Si l’on peut faire la fine bouche sur un style d’enquête télévisuelle qui ne lésine pas sur les effets et la mise en scène des journalistes par eux-mêmes (non sans quelque dérision, toutefois), l’émission Cash investigation présentée par Élise Lucet et produite par Paul Moreira ne manque jamais d’enfoncer le coin précisément là où il fait mal, notamment en plaçant les dirigeants – politiques ou économiques – devant leurs exorbitantes contradictions et leur incommensurable tartufferie. On ne compte ainsi plus les séquences tragiquement hilarantes qui les montrent dans l’incapacité de répondre à des questions aussi cruelles que justes sur leurs responsabilités.

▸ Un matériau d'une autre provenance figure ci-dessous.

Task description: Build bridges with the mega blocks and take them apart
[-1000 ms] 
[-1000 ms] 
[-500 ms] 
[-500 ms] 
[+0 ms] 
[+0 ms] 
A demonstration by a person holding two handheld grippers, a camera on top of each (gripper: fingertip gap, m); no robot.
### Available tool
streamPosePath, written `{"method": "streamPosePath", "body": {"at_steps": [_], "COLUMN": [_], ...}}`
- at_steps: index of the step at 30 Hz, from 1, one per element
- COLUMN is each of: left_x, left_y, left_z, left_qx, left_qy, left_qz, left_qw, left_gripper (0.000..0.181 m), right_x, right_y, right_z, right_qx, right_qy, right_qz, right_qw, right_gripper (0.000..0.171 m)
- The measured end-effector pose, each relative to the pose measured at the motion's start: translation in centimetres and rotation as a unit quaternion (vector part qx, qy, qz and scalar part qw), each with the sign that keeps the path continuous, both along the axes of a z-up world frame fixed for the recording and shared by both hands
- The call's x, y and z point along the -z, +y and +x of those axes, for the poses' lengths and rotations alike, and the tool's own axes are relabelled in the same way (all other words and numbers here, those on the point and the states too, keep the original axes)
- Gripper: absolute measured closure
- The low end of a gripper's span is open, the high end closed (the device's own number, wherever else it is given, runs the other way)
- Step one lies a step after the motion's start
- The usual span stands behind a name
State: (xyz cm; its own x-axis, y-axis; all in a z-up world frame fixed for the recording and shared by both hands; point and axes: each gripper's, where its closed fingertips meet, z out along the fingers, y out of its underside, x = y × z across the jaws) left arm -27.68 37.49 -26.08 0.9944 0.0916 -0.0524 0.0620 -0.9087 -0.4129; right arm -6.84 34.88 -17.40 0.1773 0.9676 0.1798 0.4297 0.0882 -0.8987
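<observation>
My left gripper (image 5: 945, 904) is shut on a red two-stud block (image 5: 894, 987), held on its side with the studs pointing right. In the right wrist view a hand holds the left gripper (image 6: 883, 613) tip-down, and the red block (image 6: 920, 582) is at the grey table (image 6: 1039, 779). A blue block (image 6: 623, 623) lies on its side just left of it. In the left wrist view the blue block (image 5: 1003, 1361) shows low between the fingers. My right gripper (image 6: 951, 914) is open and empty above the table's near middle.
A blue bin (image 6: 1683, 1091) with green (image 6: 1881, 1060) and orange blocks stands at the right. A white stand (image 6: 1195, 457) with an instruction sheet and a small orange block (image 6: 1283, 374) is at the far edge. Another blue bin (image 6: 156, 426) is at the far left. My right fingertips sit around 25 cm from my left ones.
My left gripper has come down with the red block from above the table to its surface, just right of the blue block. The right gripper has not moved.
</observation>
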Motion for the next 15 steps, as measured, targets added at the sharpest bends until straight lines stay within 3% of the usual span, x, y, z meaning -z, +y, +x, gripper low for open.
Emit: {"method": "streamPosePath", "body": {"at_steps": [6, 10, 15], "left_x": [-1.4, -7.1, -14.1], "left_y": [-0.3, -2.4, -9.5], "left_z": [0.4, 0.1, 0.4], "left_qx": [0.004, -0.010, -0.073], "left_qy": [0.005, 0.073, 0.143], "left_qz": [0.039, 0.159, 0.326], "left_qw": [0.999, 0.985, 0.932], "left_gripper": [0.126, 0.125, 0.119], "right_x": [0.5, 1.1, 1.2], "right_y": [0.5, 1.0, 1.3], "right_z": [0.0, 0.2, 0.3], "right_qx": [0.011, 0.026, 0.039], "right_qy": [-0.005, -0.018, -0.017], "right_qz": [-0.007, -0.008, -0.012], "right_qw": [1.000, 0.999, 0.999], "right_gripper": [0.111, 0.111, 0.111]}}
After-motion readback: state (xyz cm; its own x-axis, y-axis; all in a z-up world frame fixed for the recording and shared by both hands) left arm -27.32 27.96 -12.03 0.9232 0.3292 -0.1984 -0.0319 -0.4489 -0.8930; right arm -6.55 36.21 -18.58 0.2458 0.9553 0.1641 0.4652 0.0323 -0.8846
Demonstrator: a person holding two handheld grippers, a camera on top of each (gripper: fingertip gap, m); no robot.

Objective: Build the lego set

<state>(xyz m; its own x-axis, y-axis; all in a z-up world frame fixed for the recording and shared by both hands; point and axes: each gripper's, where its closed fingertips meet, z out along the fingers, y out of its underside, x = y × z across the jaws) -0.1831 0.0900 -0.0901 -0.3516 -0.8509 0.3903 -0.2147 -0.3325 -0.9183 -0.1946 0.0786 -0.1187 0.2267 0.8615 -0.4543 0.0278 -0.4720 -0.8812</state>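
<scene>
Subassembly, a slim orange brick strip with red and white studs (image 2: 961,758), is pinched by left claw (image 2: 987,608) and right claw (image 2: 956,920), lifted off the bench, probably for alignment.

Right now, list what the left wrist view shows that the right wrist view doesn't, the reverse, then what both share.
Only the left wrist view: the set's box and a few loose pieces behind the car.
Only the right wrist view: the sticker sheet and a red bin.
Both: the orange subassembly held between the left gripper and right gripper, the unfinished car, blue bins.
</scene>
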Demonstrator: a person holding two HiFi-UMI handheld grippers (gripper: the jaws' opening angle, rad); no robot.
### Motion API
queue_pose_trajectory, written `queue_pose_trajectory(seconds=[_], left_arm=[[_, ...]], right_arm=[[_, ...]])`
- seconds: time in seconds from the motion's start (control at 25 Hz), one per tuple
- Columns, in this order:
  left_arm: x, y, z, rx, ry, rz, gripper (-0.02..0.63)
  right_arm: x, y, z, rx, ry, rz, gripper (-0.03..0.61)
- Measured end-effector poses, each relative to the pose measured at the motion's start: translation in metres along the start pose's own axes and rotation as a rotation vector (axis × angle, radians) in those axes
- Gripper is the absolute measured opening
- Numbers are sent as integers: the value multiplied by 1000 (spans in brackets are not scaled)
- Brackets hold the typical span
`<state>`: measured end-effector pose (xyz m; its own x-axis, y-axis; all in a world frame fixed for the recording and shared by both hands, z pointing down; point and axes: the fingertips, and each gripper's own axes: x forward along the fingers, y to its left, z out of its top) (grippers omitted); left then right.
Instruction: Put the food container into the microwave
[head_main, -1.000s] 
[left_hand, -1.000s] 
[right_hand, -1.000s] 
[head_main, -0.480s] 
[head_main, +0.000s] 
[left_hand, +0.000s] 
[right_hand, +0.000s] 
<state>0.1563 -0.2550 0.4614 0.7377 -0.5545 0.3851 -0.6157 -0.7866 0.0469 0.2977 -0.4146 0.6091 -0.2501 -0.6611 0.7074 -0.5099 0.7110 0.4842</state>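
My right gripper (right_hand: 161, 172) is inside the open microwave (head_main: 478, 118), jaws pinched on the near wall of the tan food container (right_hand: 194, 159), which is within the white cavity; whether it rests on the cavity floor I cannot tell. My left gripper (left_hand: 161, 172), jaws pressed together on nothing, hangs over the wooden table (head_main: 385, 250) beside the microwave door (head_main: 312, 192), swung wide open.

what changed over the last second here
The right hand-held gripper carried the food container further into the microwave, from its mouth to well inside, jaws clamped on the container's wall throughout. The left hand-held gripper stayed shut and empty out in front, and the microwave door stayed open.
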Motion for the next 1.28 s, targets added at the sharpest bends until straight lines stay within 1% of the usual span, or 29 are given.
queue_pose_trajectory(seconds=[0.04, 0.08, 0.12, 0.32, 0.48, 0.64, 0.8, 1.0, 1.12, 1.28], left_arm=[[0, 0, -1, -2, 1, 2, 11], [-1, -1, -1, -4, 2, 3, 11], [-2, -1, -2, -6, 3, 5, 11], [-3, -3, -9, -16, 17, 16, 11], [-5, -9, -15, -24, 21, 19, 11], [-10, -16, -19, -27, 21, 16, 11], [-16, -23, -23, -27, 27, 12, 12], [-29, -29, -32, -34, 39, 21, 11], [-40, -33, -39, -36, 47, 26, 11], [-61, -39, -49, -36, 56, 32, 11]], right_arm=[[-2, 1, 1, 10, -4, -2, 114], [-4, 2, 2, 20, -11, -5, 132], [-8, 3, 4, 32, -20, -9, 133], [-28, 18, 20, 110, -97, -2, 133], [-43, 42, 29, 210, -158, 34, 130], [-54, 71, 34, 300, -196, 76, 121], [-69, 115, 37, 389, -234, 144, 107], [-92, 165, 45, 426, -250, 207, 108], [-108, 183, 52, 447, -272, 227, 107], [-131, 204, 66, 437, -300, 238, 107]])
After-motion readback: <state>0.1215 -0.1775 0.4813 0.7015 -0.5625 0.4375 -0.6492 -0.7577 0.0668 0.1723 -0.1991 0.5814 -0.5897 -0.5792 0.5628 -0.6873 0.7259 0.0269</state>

Course-poursuite chez les élites
Cette fois, l’émission intitulée "Quand les actionnaires s’en prennent à vos emplois" s’est attaquée à la manière dont le capitalisme financier reste aveugle aux dommages humains qu’il provoque à chaque fois qu’il agit pour les (délirants) profits d’une minorité, au détriment manifeste de l’intérêt général. Licenciements boursiers de Sanofi pour verser plus de dividendes aux actionnaires, fermetures d’usine (Samsonite à Hénin-Beaumont) pour qu’un fonds de pension fasse la culbute : les dossiers abordés sont édifiants, et ils établissent aussi bien le désastre social que l’aberration économique auxquels conduit cette idéologie.
De Pierre Gattaz à Mitt Romney, les "victimes" du micro d’Élise Lucet ont encore été efficacement poursuivis, et acculés. On peut retenir les propos du président du Medef tant ils illustrent la somme de dénis nécessaire au maintien de la façade. « L’économie n’est pas politique », ose-t-il par exemple (et l’on ne saurait dire à quel point cette escroquerie-là est aussi centrale que peu contestée). « C’est un faux débat », martèle-t-il quand les questionnements sur la rémunération du capital le mettent en fâcheuse posture, de même qu’il affirme avoir d’autres graphiques que celui de l’INSEE, embarrassant, qui lui est mis sous le nez.
Accordons aussi un crédit à Emmanuel Macron qui a, quant à lui, souhaité « remettre le contexte dans sa situation ». L’intervieweuse tentait de pointer la gabegie fiscale du Crédit impôt recherche (CIR) tel qu’accordé à Sanofi… qui supprime des emplois dans la recherche (voir la séquence). Cette fois, les incantations du ministre de l’Économie pour en appeler à la "réalité" et à "l’action" sont apparues dans toute leur vacuité (lire "Portrait du liquidateur").
Fuir pour échapper aux aveux
Dans la droitosphère, de telles enquêtes sont accueillies par de hauts cris et des accusations de gauchisme ou de marxisme. On comprend le choc : des journalistes ne se résignent pas à laisser des questions essentielles sans réponse, portent le fer dans la plaie – ou remontent le fer jusqu’au manche, pour interroger ceux qui le tiennent.
En faisant littéralement irruption – dans les assemblées d’actionnaires, dans les cénacles et les réunions privées –, Cash Investigation souligne aussi en creux l’impunité médiatique dans laquelle ils sont confortablement laissés par la complaisance journalistique ordinaire. Les raisons de leur fuite devant des micros autrement plus incisifs sont somme toute fort logiques : à ces questions-là, il ne peuvent apporter de réponses, seulement produire des aveux.
"CI", comme quelques autres enquêtes et documentaires, dont la visibilité marginale ne peut hélas contrecarrer le raz-de-marée de la doxa contemporaine, montre au terme d’un véritable travail d’information comment fonctionne le capitalisme contemporain – en particulier au travers de la nécessité d’imposer continument des faux-semblants. On comprend donc, aussi, la frayeur des dominants et de leurs vigiles quand ils prennent conscience de la minceur du mur idéologique derrière lequel ils se tiennent. Pas étonnant, alors, comme l’a résumé Paul Moreira sur Twitter, que « les adorateurs du business répondent par étiquettes idéologiques ou injures. Comme une secte énervée. »
L’émission intégrale est sur le replay de France Télévision.
A voir l’impact de l’émission d’Elise Lucet, on se prend à regretter que les parlementaires apparaissent si timorés face aux 1%.